**EXERCISE AIM:** Write down the lines exactly as they appear, from the one that contains "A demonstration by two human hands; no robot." through the final line of the records, so that both ends are kept and no pictures come along.

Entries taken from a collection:
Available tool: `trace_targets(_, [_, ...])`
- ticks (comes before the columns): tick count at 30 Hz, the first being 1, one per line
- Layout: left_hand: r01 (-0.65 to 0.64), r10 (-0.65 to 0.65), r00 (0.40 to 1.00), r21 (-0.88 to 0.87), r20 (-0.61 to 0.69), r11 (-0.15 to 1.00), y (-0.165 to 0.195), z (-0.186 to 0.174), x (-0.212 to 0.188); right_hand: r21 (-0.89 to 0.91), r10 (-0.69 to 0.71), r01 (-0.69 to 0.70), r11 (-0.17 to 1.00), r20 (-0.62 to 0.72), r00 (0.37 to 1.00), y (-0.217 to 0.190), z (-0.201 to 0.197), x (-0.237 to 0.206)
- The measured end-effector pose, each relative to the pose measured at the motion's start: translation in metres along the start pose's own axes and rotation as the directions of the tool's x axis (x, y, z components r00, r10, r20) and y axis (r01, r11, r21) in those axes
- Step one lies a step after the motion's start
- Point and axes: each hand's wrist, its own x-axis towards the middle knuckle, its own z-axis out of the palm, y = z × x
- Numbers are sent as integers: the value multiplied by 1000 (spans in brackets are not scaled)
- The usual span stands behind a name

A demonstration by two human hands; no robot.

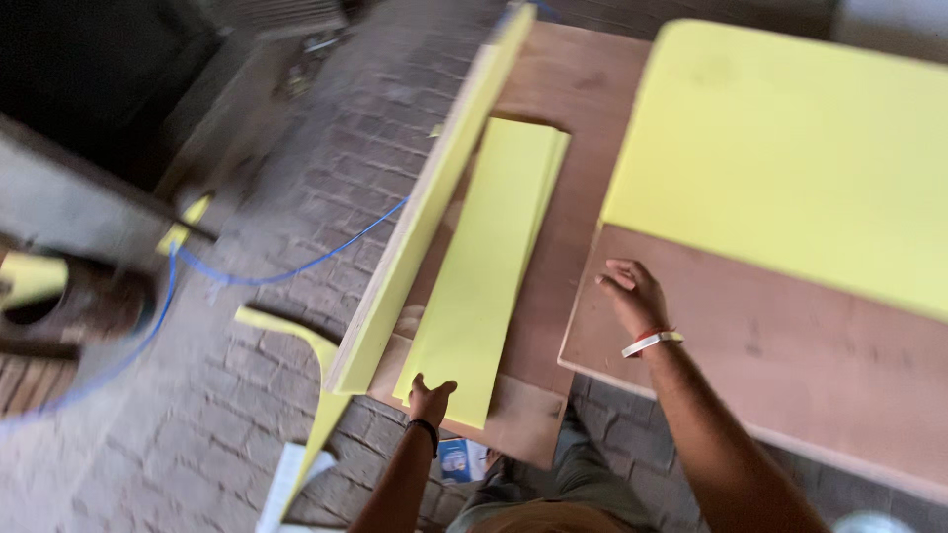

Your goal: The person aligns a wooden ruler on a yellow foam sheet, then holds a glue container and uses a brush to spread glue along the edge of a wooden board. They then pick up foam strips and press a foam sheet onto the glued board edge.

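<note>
Matt yellow laminate strips (489, 266) lie on smooth brown plywood board (573, 89); rough brick floor (326, 188).

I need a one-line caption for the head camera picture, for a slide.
Left hand on the near end of a yellow strip; right hand resting flat on a brown board.

I am working in a workshop: plywood boards (790, 345) and yellow laminate sheets (790, 148) are lying around me, offcuts (296, 331) and a blue cable (296, 266) trailing over the brick floor (197, 434).
</note>
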Motion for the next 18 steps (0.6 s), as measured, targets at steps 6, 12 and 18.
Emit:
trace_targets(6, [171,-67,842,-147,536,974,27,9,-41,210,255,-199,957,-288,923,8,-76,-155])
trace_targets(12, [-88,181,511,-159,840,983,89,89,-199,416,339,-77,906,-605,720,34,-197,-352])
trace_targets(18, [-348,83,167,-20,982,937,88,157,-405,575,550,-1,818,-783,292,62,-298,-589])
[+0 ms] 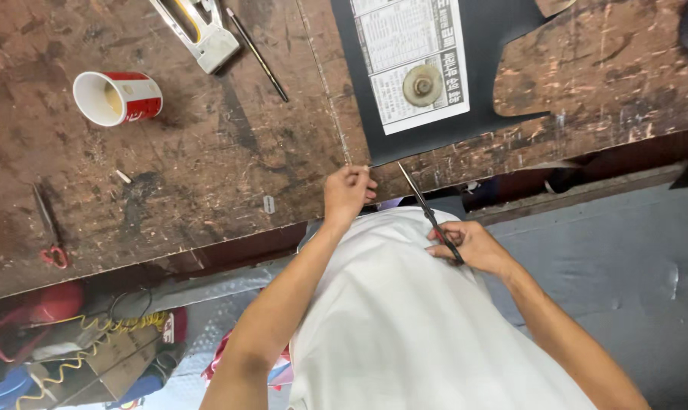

**RESPONSE AREA:**
A demonstration by two human hands; no robot.


Your goal: The person aligns a wooden ruler on a yellow foam sheet, then holds a glue container and uses a brush to spread glue along the edge of a wooden board. They then pick up foam strips and press a foam sheet onto the glued board edge.

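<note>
Matt yellow laminate strips (489, 266) lie on smooth brown plywood board (573, 89); rough brick floor (326, 188).

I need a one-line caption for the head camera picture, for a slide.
Left hand on the near end of a yellow strip; right hand resting flat on a brown board.

I am working in a workshop: plywood boards (790, 345) and yellow laminate sheets (790, 148) are lying around me, offcuts (296, 331) and a blue cable (296, 266) trailing over the brick floor (197, 434).
</note>
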Motion for the next 18 steps (0.6 s), as measured, targets at steps 6, 12 and 18.
Emit:
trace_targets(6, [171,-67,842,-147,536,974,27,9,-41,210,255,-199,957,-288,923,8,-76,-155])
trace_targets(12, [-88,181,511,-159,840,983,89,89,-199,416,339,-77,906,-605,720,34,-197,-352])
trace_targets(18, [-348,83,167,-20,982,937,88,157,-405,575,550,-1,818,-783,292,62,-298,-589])
[+0 ms] 

There's no more to the output.